> _DATA SHOWN_

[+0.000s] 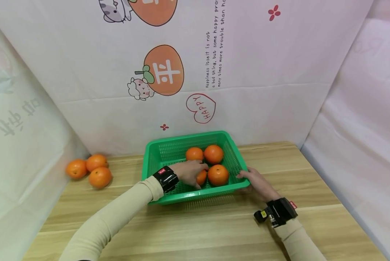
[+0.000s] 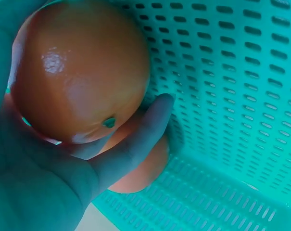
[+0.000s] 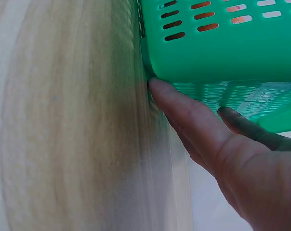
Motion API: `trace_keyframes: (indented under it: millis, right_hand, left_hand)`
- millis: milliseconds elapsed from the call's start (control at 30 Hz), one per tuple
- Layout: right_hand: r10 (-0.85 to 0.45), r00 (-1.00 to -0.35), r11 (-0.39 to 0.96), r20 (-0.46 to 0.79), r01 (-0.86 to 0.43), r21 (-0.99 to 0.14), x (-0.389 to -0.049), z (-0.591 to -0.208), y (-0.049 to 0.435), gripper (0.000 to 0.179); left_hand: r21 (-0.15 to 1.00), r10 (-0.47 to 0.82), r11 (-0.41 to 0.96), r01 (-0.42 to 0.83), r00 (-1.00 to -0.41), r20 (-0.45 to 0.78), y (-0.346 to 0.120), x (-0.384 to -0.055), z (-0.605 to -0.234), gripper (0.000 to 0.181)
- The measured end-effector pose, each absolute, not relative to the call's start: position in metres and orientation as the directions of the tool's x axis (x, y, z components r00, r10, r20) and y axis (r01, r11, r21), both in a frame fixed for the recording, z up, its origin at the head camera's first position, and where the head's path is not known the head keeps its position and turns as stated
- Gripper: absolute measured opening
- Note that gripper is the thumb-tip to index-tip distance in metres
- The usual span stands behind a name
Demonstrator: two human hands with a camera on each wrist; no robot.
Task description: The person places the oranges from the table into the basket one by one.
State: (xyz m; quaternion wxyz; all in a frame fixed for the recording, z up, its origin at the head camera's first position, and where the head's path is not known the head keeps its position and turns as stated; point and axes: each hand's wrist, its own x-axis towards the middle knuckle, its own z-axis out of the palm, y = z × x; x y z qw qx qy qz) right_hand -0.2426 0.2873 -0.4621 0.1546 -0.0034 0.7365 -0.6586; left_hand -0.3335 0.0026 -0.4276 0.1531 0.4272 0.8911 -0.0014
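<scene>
A green perforated plastic basket (image 1: 188, 197) stands on the table with several oranges inside, grouped in its right half. My left hand (image 1: 190, 172) reaches into it, fingers and thumb around an orange (image 1: 201, 177). In the left wrist view, one orange (image 2: 82, 72) lies close against the palm, and another orange (image 2: 140, 168) shows partly behind the thumb. Beside the held fruit sits an orange (image 1: 218, 175); two more, an orange (image 1: 194, 154) and an orange (image 1: 213, 154), are behind. My right hand (image 1: 258, 183) grips the basket's right side, thumb over the rim, fingertips low against the outer wall.
Outside the basket, at the table's back left, three oranges (image 1: 99, 177) lie close together. The wooden table (image 1: 214, 232) is bordered by a printed white cloth (image 1: 247, 108) behind and white cloth at both sides. Each wrist wears a black band, the right one (image 1: 281, 212) with a small camera.
</scene>
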Motion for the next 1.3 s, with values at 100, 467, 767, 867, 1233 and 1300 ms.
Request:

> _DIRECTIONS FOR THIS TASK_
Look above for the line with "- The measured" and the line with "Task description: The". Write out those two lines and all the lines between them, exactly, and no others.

> _ANSWER FOR THIS EXERCISE_
- The measured end-effector pose, each absolute, not relative to the call's start: position in metres and orientation as the directions of the tool's x axis (x, y, z components r00, r10, r20) and y axis (r01, r11, r21), both in a frame fixed for the recording, z up, its origin at the head camera's first position, and where the head's path is not known the head keeps its position and turns as stated
- Gripper: absolute measured opening
- Note that gripper is the thumb-tip to index-tip distance in metres
- The usual span stands behind a name
Demonstrator: two human hands with a camera on each wrist; no robot.
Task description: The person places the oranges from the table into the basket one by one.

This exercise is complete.